La semana pasada se cumplieron los primeros 100 años de existencia del Partido Comunista chino. Un partido basado no sólo en la Larga Marcha, en la Guerra Civil inagotable, en el hambre o en todos los sacrificios de un pueblo, sino que es un partido que se desarrolló e instituyó bajo la certeza de que su suerte histórica podría cambiar. El Partido Comunista que bajo el liderazgo de personajes como Mao u otros ha alumbrado a China por tanto tiempo, es un partido hecho sobre la base de lo que hasta este momento ha caracterizado mejor a China: la Gran Muralla. Esta estructura de más de 21 mil kilómetros de longitud es la mejor prueba sobre que China, más allá de ser un país conquistador, siempre se ha caracterizado por ser una nación permanentemente invadida. Por eso sorprende que en el mismo momento en el que el país escala una posición en la que nunca nadie imaginó que lo haría –ni en el tiempo ni cómo lo ha hecho–, el discurso del presidente Xi Jinping, sobre todo, hable de no volver a permitir la opresión china. China representa el éxito del esfuerzo, del sacrificio y de lo imposible. Pero también es un país que vive bajo una contradicción extrema. China es el país más rico, más capitalista y salvaje. Y, además, es el mejor país comunista del planeta.

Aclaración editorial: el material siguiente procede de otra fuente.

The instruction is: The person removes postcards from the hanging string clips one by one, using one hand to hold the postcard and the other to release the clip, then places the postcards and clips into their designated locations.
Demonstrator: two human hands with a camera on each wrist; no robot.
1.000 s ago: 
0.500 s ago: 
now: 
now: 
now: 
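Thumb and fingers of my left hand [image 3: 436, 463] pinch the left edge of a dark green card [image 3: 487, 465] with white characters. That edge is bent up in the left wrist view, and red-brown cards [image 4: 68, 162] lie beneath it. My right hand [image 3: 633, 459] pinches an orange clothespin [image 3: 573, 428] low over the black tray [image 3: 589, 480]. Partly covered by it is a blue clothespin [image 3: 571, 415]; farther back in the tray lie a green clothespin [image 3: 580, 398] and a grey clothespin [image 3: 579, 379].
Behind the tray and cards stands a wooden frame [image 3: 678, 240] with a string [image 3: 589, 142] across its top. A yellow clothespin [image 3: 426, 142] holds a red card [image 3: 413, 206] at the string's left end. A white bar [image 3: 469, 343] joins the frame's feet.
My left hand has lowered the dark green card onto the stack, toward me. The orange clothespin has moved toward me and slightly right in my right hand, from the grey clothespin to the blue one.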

En la relectura que implica saber cómo tratar a China, hay que ser conscientes de tres cosas. Primero, China nunca fue una potencia hegemónica que buscara conquistar el mundo, de hecho, lo que mejor simboliza a esta nación es estar defendiéndose constantemente del ataque de sus enemigos. Segundo, esta es la primera ocasión en la que los chinos son –de manera incontestable– los líderes absolutos, no espirituales ni recurriendo a las enseñanzas de Confucio, sino en un sentido material y político del mundo actual. Su fórmula ha resultado ser la más exitosa.

En su consolidación como líderes, el Partido Comunista no cayó y lograron posicionarse como el país más rico del planeta y en el sitio donde más billonarios habitan. Además del hecho de que China es la nación más uniformada y controlada del mundo. En China, hasta el Covid-19 se aplaca y se comporta. Mientras que el resto del mundo sufre y batalla con el surgimiento de las nuevas variantes del coronavirus, los chinos han logrado hacerle frente al Covid-19 y todas sus manifestaciones de manera exitosa. Al parecer, China ha logrado descifrar la fórmula para controlar y erradicar cualquier representación del virus que sigue amenazando y atacando a todos los demás países del planeta.

En medio de todo esto no hay que olvidar el hecho de que el presidente de China, Xi Jinping, sólo tiene un modelo, que no es Deng Xiaoping, ni es la evolución o la guerra contra el culto a la personalidad. El gran ejemplo del actual mandatario chino es un líder que logró ponerle fin a la Guerra Civil china y que el primero de octubre de 1949 entró triunfalmente a la plaza de Tiananmén para instaurar la República Popular China, que sigue vigente hasta nuestros días. A pesar de ello, no creo que Xi Jinping llegue a crear Banda de los Cuatro ni que propicie las condiciones que terminaron por desatar la Revolución Cultural. Sin embargo, lo que sí creo es que a todos nos falta mucho estudio, conocimiento y reflexión sobre quiénes son, cómo son, qué es lo que piensan y qué es lo que quieren los nuevos amos del mundo y de su líder, los chinos y Xi Jinping.